### Your instructions
Each line of the material below should be reproduced exactly.

(Beginning of Exercise data)

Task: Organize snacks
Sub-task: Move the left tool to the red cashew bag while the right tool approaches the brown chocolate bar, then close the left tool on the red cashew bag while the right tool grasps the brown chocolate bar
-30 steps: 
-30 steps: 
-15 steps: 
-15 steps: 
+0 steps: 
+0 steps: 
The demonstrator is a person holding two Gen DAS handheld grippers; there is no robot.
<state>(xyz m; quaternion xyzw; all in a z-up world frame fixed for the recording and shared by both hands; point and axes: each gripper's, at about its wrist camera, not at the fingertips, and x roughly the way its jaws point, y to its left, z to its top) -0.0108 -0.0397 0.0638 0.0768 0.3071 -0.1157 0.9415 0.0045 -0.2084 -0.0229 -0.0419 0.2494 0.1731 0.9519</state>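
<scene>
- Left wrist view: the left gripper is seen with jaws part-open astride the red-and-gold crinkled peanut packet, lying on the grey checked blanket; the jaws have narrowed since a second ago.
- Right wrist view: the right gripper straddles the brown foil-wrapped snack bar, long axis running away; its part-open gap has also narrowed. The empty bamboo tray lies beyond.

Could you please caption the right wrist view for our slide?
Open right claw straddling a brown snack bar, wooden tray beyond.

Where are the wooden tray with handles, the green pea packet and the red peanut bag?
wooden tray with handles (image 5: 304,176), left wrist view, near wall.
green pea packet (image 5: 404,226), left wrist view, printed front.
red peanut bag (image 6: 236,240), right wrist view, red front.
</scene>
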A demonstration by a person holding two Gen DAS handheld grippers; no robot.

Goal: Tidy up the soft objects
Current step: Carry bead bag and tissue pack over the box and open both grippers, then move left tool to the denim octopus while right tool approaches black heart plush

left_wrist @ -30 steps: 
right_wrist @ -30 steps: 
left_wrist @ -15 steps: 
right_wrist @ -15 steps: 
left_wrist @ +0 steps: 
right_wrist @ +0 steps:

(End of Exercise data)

### Written answer
Task: Organize snacks
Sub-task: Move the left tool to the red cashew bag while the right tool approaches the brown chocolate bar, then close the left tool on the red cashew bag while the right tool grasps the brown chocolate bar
-30 steps: 
-30 steps: 
-15 steps: 
-15 steps: 
+0 steps: 
+0 steps: 
The demonstrator is a person holding two Gen DAS handheld grippers; there is no robot.
<state>(xyz m; quaternion xyzw; all in a z-up world frame fixed for the recording and shared by both hands; point and axes: each gripper's, at about its wrist camera, not at the fingertips, and x roughly the way its jaws point, y to its left, z to its top) -0.0108 -0.0397 0.0638 0.0768 0.3071 -0.1157 0.9415 0.0045 -0.2084 -0.0229 -0.0419 0.2494 0.1731 0.9519</state>
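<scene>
- Left wrist view: the left gripper is seen with jaws part-open astride the red-and-gold crinkled peanut packet, lying on the grey checked blanket; the jaws have narrowed since a second ago.
- Right wrist view: the right gripper straddles the brown foil-wrapped snack bar, long axis running away; its part-open gap has also narrowed. The empty bamboo tray lies beyond.

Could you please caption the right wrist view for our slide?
Open right claw straddling a brown snack bar, wooden tray beyond.

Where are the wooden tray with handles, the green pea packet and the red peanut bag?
wooden tray with handles (image 5: 304,176), left wrist view, near wall.
green pea packet (image 5: 404,226), left wrist view, printed front.
red peanut bag (image 6: 236,240), right wrist view, red front.
</scene>
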A demonstration by a person holding two Gen DAS handheld grippers; no robot.

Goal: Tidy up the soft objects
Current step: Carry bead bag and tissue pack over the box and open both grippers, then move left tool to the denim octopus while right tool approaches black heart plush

left_wrist @ -30 steps: 
right_wrist @ -30 steps: 
left_wrist @ -15 steps: 
right_wrist @ -15 steps: 
left_wrist @ +0 steps: 
right_wrist @ +0 steps:

Nothing further is required for this answer.